Annual event in Kolkata, India

The Durga Puja Carnival also known as Kolkata Carnival, held annually, was an extension of the Durga Puja festivities in Kolkata, West Bengal. It celebrated the cultural heritage of the city, bringing together diverse communities through processions, performances, and thematic events. Initiated by the West Bengal Government, it had evolved as a large public event showcasing art, music, dance, and traditional Bengali culture.

== History ==
The Kolkata Carnival started in 2017 as a post-Durga Puja procession to showcase the artistic creations and cultural diversity of the city. It was an initiative of the West Bengal Government to turn Kolkata's renowned Durga Puja into a larger cultural extravaganza. The event features decorated tableaux from the city's Durga Puja pandals, accompanied by cultural performances, floats, and musical events. It symbolizes the essence of the Bengali community's love for art, inclusivity, and celebrations.
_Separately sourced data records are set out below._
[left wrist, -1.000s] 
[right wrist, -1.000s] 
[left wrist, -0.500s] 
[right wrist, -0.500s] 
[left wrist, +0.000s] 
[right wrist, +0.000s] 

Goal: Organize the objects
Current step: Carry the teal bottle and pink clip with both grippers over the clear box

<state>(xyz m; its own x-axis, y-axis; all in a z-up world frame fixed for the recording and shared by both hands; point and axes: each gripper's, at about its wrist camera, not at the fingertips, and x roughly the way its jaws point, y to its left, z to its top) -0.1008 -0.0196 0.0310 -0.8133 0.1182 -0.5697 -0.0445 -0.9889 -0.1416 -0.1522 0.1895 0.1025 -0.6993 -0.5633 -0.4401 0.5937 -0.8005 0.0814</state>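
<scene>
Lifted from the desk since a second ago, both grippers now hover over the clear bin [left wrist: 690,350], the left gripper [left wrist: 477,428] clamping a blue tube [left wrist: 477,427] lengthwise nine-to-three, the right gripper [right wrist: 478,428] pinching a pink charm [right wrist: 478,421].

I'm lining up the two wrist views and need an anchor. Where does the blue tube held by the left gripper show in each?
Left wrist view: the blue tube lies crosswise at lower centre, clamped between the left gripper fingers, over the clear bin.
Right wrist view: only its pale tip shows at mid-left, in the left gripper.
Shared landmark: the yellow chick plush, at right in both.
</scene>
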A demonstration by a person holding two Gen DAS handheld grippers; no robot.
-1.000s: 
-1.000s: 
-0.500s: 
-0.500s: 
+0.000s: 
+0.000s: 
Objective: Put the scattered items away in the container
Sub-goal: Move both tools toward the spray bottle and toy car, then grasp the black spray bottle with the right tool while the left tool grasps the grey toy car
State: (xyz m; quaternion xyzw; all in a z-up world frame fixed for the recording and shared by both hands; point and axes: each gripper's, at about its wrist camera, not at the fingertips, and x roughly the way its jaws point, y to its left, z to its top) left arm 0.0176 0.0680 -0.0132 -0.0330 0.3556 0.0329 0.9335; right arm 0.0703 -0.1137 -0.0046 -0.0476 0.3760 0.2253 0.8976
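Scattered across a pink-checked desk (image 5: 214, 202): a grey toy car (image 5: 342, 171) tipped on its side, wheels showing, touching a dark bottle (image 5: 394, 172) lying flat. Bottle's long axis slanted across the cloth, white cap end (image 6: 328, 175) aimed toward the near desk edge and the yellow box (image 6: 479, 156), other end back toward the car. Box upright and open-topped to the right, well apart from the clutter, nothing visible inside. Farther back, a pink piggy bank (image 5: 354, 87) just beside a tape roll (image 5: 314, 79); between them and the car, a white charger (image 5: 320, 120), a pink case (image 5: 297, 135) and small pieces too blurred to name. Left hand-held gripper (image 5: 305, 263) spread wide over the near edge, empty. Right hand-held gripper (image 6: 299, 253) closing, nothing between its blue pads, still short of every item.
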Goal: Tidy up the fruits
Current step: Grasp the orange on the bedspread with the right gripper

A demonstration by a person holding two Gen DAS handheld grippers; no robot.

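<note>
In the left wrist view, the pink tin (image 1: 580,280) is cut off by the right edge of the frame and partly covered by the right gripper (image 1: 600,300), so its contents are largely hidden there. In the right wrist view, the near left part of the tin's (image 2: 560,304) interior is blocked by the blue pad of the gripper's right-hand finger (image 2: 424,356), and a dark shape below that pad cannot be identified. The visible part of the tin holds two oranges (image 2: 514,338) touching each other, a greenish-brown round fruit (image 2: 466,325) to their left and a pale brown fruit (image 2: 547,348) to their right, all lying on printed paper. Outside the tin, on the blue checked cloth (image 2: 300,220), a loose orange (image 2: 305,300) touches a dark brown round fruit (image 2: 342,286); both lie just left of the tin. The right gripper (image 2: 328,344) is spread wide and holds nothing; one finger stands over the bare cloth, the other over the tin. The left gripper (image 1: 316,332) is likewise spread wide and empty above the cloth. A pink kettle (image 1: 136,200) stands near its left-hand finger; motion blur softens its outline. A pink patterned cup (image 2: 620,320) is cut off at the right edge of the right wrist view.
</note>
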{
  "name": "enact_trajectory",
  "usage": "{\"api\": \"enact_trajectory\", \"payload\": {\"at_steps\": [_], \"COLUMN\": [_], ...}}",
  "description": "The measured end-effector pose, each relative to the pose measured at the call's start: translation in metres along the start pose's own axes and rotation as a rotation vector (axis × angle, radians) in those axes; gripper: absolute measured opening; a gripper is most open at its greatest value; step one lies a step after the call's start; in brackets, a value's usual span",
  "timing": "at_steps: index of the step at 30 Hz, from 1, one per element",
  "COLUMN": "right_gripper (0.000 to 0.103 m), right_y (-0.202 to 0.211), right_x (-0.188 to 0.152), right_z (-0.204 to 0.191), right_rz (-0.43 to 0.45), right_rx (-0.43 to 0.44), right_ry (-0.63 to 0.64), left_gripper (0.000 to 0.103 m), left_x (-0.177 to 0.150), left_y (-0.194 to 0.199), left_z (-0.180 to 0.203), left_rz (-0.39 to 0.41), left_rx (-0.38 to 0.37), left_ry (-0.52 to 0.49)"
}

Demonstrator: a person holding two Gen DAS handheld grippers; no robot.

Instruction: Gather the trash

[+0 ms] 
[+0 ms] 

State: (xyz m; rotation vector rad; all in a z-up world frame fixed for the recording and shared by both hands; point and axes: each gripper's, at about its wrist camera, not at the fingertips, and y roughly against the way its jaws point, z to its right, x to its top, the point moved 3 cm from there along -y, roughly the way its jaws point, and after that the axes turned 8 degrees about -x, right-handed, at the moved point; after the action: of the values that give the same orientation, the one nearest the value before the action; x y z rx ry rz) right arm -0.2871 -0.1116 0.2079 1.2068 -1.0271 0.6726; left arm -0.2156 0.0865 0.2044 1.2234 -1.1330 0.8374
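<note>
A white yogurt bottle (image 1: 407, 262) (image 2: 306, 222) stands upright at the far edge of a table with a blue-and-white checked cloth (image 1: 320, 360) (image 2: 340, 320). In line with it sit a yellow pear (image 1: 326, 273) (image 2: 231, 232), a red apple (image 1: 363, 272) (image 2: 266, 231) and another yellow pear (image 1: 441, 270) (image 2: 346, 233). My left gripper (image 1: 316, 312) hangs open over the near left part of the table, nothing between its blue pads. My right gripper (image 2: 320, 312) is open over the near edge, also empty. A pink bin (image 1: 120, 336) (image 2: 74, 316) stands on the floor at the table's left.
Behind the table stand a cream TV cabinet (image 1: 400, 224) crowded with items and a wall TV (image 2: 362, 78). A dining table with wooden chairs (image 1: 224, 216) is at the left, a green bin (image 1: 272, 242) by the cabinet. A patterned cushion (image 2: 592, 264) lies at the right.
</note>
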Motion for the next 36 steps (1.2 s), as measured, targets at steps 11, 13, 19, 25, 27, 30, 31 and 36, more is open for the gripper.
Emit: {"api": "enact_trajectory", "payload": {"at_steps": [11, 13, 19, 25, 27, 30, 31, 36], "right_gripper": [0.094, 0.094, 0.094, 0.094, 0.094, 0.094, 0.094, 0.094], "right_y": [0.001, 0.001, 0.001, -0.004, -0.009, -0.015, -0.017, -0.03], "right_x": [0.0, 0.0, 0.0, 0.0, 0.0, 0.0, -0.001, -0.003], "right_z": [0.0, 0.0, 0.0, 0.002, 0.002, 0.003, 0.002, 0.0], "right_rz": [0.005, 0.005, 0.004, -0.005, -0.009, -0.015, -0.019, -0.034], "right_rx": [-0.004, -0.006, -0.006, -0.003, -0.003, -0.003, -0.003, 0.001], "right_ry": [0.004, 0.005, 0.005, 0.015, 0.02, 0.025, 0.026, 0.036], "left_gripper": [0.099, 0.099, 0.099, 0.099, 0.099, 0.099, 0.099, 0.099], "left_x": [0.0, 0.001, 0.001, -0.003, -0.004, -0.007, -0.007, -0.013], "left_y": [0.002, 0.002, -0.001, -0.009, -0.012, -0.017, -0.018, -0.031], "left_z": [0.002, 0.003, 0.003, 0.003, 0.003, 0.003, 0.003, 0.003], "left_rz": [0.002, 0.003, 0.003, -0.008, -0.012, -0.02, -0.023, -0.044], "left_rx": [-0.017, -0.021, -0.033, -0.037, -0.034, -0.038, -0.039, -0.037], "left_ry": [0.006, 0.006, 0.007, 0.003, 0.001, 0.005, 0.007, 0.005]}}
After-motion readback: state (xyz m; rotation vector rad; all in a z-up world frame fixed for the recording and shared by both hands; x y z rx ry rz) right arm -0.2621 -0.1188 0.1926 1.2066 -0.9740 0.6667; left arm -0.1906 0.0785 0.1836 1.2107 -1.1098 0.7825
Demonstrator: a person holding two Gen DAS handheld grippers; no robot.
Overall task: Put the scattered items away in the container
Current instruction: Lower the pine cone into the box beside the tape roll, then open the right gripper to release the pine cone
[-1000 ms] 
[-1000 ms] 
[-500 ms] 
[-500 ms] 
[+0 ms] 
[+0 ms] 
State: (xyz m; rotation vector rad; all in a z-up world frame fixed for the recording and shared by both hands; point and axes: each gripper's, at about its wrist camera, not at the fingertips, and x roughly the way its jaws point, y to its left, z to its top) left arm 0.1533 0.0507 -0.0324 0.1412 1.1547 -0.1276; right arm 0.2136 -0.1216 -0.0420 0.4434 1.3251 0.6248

== Events and Activities ==
The Carnival was a visual spectacle, with floats from various Durga Puja committees parading through the streets. Artists, musicians, and dancers perform during the procession, depicting the cultural vibrancy of West Bengal. Some key activities include:

- Puja Tableaux Parade: Featuring top Durga Puja pandals with intricately designed idols and decorations.
- Cultural Performances: Traditional dance forms like Dhunuchi Naach (dancing with incense burners) and musical performances highlighting Bengali folk music.
- Art Installations: Showcasing Bengal's handicrafts, artisanship, and creative industries.

Each year, the Carnival grew in scale, with hundreds of thousands attending to enjoy the cultural performances and revelry.

== Significance ==
The Kolkata Carnival served as a platform to celebrate the spirit of Durga Puja, which was inscribed as UNESCO Intangible Cultural Heritage in 2021. It extended the festivities of Durga Puja, highlighting the communal harmony, creativity, and inclusivity that the festival stands for. The event also brought in significant economic benefits, boosting local businesses, tourism, and the city's economy during the festive season.

== Government Involvement ==
The West Bengal Government has played a crucial role in organizing the event, with Chief Minister Mamata Banerjee actively promoting it as a global cultural event. Financial incentives are given to Puja committees for participation, and the event is heavily promoted as part of the state's tourism drive. From 2026, the Carnival is cancelled by the new state BJP Government. A mega event is being planned in Eden Gardens on Mahalaya.